▸ What is being asked: In full and without change, repeat the records shown below.

-----

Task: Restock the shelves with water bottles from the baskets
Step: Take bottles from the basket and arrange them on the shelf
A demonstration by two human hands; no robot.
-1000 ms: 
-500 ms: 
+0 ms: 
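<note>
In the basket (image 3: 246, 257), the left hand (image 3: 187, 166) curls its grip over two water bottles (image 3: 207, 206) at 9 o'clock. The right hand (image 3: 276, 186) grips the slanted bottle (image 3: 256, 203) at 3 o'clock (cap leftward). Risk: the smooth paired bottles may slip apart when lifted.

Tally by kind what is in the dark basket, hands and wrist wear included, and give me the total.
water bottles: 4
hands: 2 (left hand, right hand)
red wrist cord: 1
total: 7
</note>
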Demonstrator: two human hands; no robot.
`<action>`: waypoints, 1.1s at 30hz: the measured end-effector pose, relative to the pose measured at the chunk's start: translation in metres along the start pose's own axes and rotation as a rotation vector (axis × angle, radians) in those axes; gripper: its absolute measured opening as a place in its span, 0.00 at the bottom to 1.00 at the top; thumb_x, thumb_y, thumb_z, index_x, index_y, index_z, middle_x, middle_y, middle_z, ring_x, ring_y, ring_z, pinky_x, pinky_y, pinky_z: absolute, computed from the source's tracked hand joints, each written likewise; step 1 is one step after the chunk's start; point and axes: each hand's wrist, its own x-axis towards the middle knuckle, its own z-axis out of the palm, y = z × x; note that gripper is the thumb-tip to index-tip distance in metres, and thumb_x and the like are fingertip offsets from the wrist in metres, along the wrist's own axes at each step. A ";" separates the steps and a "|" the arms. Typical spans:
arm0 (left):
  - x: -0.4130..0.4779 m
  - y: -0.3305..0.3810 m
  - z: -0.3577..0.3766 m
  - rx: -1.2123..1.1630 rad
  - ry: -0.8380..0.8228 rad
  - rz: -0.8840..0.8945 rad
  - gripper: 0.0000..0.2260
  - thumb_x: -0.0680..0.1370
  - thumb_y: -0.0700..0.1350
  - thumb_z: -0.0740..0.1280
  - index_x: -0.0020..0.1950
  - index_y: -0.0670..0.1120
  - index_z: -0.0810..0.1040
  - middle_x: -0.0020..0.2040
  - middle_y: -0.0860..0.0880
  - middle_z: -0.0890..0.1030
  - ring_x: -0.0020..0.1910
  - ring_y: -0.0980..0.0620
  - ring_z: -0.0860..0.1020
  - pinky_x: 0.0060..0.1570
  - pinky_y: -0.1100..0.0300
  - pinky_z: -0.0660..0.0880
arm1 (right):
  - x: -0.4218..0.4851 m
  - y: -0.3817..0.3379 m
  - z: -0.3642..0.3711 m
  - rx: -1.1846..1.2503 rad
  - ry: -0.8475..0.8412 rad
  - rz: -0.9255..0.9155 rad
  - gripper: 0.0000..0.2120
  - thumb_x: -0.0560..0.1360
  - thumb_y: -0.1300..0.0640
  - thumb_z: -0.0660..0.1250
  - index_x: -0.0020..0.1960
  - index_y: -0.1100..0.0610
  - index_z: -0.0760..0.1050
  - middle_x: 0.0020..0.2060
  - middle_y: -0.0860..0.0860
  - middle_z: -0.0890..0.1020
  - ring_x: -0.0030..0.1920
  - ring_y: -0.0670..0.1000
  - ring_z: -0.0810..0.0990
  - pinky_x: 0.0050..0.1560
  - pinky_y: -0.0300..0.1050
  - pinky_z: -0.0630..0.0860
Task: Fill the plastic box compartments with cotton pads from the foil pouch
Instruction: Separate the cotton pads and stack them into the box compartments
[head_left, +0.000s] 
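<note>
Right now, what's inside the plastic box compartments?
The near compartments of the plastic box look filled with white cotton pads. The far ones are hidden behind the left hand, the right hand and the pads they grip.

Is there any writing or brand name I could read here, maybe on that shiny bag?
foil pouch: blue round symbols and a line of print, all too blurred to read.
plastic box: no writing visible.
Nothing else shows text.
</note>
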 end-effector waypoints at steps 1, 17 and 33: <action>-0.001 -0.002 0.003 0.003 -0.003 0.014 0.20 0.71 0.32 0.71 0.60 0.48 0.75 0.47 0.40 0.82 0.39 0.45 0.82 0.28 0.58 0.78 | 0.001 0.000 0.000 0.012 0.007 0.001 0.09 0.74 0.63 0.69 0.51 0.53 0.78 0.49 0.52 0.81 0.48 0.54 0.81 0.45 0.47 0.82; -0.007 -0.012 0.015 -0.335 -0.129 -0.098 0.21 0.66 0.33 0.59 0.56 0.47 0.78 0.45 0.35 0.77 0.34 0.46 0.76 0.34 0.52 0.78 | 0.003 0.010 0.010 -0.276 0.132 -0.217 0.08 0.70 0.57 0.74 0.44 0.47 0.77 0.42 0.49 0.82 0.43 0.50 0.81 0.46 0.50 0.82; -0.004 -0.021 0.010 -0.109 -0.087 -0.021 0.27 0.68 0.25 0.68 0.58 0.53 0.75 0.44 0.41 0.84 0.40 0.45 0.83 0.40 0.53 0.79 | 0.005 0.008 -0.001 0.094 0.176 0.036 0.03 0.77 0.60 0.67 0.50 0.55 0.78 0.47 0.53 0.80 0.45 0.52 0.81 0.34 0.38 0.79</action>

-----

▸ Response:
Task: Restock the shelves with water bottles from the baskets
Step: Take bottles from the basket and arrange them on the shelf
A demonstration by two human hands; no robot.
-1000 ms: 
-500 ms: 
+0 ms: 
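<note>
In the basket (image 3: 246, 257), the left hand (image 3: 187, 166) curls its grip over two water bottles (image 3: 207, 206) at 9 o'clock. The right hand (image 3: 276, 186) grips the slanted bottle (image 3: 256, 203) at 3 o'clock (cap leftward). Risk: the smooth paired bottles may slip apart when lifted.

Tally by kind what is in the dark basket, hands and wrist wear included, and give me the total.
water bottles: 4
hands: 2 (left hand, right hand)
red wrist cord: 1
total: 7
</note>
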Demonstrator: two human hands; no robot.
`<action>`: waypoints, 1.1s at 30hz: the measured end-effector pose, relative to the pose measured at the chunk's start: translation in metres along the start pose's own axes and rotation as a rotation vector (axis × angle, radians) in those axes; gripper: its absolute measured opening as a place in its span, 0.00 at the bottom to 1.00 at the top; thumb_x, thumb_y, thumb_z, index_x, index_y, index_z, middle_x, middle_y, middle_z, ring_x, ring_y, ring_z, pinky_x, pinky_y, pinky_z: absolute, computed from the source's tracked hand joints, each written likewise; step 1 is one step after the chunk's start; point and axes: each hand's wrist, its own x-axis towards the middle knuckle, its own z-axis out of the palm, y = z × x; note that gripper is the thumb-tip to index-tip distance in metres, and thumb_x and the like are fingertip offsets from the wrist in metres, along the wrist's own axes at each step. A ";" separates the steps and a "|" the arms. Typical spans:
arm0 (left):
  - x: -0.4130..0.4779 m
  - y: -0.3305..0.3810 m
  - z: -0.3577..0.3766 m
  - rx: -1.2123..1.1630 rad
  - ry: -0.8380..0.8228 rad
  - rz: -0.8840..0.8945 rad
  - gripper: 0.0000..0.2260
  - thumb_x: -0.0680..0.1370
  - thumb_y: -0.0700..0.1350
  - thumb_z: -0.0740..0.1280
  - index_x: -0.0020..0.1950
  - index_y: -0.0670..0.1120
  - index_z: -0.0810..0.1040
  - middle_x: -0.0020..0.2040
  - middle_y: -0.0860..0.0880
  - middle_z: -0.0890..0.1030
  - ring_x: -0.0020..0.1910
  - ring_y: -0.0980..0.0620
  - ring_z: -0.0860..0.1020
  - pinky_x: 0.0060..0.1570
  - pinky_y: -0.1100..0.0300
  - pinky_z: -0.0660..0.0880
arm1 (right):
  - x: -0.4218..0.4851 m
  - y: -0.3817..0.3379 m
  - z: -0.3642..0.3711 m
  - rx: -1.1846..1.2503 rad
  - ry: -0.8475..0.8412 rad
  - rz: -0.9255..0.9155 rad
  - gripper: 0.0000..0.2120
  - thumb_x: -0.0560..0.1360
  - thumb_y: -0.1300..0.0640
  - thumb_z: -0.0660..0.1250
  - index_x: -0.0020..0.1960
  - index_y: -0.1100..0.0610
  - index_z: -0.0760..0.1050
  - middle_x: 0.0020..0.2060
  - middle_y: -0.0860..0.0860
  - middle_z: -0.0890..0.1020
  - ring_x: -0.0030..0.1920
  - ring_y: -0.0670..0.1000
  - ring_z: -0.0810..0.0990
  - pinky_x: 0.0050..0.1560
  - pinky_y: -0.0300..0.1050
  - pinky_z: -0.0630..0.0860
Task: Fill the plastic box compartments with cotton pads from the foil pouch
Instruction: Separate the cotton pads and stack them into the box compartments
[head_left, +0.000s] 
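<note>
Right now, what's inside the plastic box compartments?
The near compartments of the plastic box look filled with white cotton pads. The far ones are hidden behind the left hand, the right hand and the pads they grip.

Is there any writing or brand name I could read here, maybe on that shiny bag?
foil pouch: blue round symbols and a line of print, all too blurred to read.
plastic box: no writing visible.
Nothing else shows text.
</note>
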 end-effector waypoints at steps 1, 17 and 33: <action>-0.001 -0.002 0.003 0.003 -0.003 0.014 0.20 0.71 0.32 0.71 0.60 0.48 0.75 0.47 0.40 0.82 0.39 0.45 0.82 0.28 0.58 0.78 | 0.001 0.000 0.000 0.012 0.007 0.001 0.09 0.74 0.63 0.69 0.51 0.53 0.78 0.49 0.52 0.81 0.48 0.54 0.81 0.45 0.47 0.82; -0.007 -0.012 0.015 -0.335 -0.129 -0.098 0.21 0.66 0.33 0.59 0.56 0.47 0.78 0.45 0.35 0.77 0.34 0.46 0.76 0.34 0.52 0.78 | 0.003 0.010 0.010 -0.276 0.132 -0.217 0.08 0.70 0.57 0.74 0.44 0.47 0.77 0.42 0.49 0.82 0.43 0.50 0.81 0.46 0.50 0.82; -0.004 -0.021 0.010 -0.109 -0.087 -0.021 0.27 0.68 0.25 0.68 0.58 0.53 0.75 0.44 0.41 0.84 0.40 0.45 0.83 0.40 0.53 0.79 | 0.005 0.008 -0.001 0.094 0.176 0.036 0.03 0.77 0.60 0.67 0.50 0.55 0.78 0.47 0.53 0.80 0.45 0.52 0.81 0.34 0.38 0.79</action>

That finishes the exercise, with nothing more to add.